> [Your task]:
Line by line, retype the whole listing exactly.

> [Data]:
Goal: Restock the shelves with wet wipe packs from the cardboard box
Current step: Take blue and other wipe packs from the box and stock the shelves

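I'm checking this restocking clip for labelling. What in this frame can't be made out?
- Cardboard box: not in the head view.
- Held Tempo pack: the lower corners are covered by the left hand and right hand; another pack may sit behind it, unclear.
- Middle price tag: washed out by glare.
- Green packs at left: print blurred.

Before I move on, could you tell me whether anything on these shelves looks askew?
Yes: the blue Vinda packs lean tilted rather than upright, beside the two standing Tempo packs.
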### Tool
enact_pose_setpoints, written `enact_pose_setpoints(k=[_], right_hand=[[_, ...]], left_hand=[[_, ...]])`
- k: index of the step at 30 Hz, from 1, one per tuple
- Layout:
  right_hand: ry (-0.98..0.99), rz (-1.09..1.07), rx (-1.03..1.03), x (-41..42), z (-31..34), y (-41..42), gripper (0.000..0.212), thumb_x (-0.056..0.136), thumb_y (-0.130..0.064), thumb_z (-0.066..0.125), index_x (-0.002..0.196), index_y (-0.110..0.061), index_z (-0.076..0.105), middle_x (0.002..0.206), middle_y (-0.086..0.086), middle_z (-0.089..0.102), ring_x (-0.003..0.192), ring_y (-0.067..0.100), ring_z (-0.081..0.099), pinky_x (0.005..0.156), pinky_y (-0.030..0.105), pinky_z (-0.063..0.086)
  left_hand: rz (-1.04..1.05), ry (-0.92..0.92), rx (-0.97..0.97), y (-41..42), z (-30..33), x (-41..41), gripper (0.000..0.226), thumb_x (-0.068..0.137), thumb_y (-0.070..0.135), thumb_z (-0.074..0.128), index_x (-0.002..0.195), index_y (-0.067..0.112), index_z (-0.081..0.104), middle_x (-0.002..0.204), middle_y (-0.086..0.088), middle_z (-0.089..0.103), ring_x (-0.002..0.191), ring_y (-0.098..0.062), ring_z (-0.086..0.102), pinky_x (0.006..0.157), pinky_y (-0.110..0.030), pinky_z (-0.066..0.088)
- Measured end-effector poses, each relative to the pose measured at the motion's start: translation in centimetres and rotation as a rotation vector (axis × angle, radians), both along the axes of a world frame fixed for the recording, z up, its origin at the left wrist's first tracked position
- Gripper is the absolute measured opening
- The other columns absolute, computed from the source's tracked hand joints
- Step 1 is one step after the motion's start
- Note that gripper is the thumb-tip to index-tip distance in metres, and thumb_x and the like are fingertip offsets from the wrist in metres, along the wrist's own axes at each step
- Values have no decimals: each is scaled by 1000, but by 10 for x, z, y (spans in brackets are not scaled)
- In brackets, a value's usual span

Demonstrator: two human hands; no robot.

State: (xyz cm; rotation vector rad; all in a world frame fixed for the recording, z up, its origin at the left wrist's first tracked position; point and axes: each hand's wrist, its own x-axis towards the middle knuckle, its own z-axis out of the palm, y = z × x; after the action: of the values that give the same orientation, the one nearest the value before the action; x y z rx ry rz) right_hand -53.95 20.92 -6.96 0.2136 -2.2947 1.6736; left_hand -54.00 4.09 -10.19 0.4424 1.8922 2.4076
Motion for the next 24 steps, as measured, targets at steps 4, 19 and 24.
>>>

> [Task answer]:
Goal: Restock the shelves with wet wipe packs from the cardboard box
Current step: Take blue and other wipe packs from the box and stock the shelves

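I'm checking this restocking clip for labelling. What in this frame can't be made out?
- Cardboard box: not in the head view.
- Held Tempo pack: the lower corners are covered by the left hand and right hand; another pack may sit behind it, unclear.
- Middle price tag: washed out by glare.
- Green packs at left: print blurred.

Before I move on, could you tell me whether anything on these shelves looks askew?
Yes: the blue Vinda packs lean tilted rather than upright, beside the two standing Tempo packs.
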### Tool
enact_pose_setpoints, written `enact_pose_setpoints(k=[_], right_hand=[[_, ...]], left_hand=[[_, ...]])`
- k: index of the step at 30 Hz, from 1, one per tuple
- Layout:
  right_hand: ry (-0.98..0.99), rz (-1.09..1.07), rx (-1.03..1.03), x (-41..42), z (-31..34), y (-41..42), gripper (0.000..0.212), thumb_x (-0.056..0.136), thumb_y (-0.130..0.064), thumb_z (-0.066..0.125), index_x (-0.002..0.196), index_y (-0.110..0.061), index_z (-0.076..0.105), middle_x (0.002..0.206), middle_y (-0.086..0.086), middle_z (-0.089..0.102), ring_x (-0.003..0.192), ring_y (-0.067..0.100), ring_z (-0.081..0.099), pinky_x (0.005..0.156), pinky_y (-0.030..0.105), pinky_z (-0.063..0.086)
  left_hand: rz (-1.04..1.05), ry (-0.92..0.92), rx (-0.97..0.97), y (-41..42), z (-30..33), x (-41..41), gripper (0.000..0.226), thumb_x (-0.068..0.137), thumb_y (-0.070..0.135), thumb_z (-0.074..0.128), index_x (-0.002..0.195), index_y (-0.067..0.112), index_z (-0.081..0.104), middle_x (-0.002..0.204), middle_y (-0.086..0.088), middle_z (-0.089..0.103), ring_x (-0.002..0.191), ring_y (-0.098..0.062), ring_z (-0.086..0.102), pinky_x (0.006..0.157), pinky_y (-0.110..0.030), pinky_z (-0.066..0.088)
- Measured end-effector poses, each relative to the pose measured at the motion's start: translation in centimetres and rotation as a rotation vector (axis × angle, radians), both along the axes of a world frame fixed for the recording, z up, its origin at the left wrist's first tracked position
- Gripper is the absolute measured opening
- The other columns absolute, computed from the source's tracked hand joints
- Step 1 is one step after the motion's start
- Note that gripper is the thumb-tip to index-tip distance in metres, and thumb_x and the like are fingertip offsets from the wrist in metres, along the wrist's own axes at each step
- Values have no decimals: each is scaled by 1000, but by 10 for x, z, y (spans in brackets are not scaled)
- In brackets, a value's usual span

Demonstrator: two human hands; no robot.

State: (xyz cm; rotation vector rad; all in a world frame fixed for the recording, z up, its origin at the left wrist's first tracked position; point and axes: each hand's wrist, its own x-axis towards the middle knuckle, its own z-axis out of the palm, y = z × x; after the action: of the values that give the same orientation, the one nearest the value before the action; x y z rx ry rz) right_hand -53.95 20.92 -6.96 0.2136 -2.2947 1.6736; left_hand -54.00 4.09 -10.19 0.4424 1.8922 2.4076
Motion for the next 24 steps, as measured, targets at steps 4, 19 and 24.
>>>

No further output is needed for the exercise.